Al meterme en la cama, las noches que no estás me siento como una
borracha bebiendo sola en la barra, buscando sueños y dando
vueltas, imaginando todas las posibilidades de auxilio que tendría de
tenerte al alcance de la boca. No es malo, y no me meto con mi vida por
primera vez en mucho tiempo. Es la mejor vida que podía imaginar, aunque
tenga que negociar horarios para verte y con despertador al día
siguiente. Me he quitado los "hasta cuando" de la cabeza para
besarte pensando en siempre, aunque siga con mi manía de no hacer negocios
con el futuro. Apoyo mis sueños en tu vientre y no me corto al decir que
"un día más sin verte y me quedo sin combustible". Lo de
llamarte vida a veces no es un juego casual de palabras. Siempre he tenido
un miedo atroz a la muerte, y tú eres su principal enemigo. No voy a
esconderme detrás de un fuego fingido de cama ni a rogar braguetas
que no terminen en tu sonrisa. Saborear es el verbo que mas digo últimamente, porque no tengo sustratos de imposibilidad sino instantes de
alevosía para morderte los días.
-A ver si es que vas a estar enamorada-, me
dicen mis amigas. -Sí tía-, respondo, la he cagado y soy como esa sábana
a la que se le habían ido las pinzas: Me paso el día volando,
despreocupada de todo lo demás.
Esperando quizá una llamada o la próxima vez, ocultando suspiros a
propios y extraños, disimulando este estado permanente de
felicidad pero con el paladar destrozado y no me importa, qué coño, quiero
más, sigue sudando.
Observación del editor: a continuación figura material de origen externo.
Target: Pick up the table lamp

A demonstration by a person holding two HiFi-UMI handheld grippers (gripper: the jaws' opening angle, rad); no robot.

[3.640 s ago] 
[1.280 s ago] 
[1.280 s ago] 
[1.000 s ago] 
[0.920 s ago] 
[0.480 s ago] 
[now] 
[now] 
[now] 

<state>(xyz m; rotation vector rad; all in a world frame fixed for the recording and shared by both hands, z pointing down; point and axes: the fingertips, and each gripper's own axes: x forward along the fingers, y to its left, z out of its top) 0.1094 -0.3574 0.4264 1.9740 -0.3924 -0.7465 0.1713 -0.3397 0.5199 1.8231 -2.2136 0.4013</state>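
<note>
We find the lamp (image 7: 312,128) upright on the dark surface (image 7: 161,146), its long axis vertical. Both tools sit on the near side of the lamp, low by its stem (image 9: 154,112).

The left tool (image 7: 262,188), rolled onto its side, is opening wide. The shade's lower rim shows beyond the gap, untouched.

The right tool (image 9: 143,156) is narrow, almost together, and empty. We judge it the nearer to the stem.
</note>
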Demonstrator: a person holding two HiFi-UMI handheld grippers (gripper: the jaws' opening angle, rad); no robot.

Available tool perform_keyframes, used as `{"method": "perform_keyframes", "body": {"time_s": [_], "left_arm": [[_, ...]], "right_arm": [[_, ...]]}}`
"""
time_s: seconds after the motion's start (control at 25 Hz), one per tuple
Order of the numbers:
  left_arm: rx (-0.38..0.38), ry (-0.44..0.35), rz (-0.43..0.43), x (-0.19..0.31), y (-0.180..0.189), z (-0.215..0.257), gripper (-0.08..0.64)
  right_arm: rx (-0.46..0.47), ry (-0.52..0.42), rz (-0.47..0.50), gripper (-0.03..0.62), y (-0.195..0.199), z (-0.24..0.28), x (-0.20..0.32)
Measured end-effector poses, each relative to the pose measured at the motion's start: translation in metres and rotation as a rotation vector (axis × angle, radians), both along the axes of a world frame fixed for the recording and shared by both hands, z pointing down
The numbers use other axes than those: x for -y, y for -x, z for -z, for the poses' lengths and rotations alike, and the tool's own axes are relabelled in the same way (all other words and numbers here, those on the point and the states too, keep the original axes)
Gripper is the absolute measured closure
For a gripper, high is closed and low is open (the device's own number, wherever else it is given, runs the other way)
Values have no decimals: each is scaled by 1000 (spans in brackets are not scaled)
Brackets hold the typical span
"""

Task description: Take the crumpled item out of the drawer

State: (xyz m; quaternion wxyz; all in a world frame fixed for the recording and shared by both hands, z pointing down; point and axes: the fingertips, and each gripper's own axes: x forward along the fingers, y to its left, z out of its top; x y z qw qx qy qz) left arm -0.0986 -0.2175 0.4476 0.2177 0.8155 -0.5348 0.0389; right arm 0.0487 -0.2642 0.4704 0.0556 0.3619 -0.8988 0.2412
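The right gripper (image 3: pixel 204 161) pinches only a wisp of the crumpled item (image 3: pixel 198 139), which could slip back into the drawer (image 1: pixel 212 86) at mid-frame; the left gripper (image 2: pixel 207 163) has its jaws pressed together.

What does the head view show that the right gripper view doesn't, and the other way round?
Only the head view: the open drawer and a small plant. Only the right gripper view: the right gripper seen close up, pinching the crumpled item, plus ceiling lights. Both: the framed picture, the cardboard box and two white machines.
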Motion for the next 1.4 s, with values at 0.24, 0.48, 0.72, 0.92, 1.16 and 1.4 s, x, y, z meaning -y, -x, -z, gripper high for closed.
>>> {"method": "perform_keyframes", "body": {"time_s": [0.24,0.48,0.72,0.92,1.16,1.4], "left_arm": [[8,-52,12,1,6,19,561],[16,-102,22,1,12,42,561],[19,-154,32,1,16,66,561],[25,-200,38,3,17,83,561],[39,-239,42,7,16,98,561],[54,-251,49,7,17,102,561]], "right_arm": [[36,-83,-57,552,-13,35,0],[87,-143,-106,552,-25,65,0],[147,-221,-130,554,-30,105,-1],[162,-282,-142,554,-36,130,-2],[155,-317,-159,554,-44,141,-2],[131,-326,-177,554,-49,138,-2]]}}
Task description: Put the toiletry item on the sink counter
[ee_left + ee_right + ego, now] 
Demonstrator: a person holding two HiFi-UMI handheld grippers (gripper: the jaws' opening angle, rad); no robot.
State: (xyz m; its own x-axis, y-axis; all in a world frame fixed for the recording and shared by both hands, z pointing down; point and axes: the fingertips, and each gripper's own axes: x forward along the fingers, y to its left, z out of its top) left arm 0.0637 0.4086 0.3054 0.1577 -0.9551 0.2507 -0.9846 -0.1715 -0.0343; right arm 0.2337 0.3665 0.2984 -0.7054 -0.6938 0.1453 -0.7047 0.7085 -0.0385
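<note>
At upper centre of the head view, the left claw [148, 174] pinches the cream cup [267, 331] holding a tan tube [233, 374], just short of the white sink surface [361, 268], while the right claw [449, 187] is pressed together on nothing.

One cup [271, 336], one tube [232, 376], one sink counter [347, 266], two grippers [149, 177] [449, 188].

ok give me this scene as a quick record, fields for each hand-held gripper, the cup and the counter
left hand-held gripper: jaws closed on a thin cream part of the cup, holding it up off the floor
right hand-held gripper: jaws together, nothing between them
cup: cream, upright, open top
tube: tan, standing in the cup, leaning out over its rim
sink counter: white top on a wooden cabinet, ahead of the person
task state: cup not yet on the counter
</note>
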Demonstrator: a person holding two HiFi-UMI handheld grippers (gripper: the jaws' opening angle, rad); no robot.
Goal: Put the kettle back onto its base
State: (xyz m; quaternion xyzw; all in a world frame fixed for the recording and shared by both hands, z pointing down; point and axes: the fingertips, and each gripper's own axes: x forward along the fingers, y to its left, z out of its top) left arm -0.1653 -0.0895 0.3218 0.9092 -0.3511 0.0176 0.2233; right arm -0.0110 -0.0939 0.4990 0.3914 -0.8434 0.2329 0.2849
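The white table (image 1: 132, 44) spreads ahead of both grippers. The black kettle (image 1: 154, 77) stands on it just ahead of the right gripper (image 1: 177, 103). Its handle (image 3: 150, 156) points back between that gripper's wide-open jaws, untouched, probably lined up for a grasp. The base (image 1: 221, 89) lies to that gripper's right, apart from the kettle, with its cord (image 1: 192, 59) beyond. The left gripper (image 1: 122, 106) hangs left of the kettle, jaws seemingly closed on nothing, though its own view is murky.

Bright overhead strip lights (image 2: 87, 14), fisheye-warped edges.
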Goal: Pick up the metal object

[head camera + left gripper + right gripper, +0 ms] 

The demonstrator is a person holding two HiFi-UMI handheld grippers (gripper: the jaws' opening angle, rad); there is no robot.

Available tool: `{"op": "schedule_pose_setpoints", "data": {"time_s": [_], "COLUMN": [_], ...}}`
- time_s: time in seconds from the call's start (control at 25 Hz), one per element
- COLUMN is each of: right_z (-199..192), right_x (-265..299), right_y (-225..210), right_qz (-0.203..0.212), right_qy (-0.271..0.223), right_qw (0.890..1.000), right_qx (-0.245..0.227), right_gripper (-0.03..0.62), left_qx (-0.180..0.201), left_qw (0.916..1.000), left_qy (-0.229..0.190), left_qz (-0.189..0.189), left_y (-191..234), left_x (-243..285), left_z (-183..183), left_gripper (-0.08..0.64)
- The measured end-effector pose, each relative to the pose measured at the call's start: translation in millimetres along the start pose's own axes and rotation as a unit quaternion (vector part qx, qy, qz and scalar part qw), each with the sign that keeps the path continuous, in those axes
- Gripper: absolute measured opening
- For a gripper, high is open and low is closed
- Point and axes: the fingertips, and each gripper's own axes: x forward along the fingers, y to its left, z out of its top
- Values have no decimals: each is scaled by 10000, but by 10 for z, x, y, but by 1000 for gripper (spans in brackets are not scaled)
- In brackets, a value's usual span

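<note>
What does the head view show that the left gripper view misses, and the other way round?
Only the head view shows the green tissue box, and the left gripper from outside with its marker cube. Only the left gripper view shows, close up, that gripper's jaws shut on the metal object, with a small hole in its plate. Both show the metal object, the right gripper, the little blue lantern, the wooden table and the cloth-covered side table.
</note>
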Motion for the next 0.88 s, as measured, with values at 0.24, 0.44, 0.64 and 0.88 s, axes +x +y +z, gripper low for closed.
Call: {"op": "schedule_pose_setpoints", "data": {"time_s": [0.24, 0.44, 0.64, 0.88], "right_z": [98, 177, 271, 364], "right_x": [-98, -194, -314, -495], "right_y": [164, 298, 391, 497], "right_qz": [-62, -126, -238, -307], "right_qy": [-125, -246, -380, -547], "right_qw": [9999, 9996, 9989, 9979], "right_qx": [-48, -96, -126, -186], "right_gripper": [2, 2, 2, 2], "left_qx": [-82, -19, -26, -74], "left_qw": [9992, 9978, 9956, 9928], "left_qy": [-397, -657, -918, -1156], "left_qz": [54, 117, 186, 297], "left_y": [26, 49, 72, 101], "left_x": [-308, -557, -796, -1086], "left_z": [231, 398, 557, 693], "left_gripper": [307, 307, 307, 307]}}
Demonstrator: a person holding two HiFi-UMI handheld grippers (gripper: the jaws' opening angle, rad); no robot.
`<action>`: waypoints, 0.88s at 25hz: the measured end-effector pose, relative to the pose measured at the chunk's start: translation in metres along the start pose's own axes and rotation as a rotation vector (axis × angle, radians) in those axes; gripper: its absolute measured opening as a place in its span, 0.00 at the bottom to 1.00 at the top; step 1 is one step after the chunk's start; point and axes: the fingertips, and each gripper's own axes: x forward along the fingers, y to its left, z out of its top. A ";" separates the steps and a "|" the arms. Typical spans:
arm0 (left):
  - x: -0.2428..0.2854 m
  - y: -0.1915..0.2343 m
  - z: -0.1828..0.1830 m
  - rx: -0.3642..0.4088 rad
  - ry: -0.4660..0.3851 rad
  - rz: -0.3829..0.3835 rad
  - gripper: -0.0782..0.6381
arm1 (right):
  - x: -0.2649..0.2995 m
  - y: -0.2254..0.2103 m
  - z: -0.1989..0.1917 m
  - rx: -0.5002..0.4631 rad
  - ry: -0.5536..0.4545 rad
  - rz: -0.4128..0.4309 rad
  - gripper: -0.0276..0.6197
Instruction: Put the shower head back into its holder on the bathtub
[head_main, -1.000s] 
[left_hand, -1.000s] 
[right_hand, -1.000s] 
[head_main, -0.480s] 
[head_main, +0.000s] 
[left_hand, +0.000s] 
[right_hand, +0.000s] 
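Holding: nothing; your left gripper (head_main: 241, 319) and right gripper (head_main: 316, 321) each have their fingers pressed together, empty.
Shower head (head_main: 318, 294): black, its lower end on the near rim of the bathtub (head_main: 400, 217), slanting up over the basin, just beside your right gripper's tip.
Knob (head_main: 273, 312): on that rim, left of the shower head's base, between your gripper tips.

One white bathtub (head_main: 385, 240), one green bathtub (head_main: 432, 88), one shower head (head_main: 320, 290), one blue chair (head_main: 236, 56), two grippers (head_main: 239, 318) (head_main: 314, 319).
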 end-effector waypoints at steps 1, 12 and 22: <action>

Luego me miras al quitarme las medias, dejando con
cuidado la vergüenza en la mesilla, agitando mi vida entre tus manos, tus
manos de poliester y almíbar, tu boca de saliva de sueños, tu cuerpo de
belleza en pause, de momento preciso, de sigilo en trance rozando el
labio. Y todo lo que conllevas entre pasitos y milagros: las pestañas
hacia abajo, y esa risa que siempre sabe a casualidad.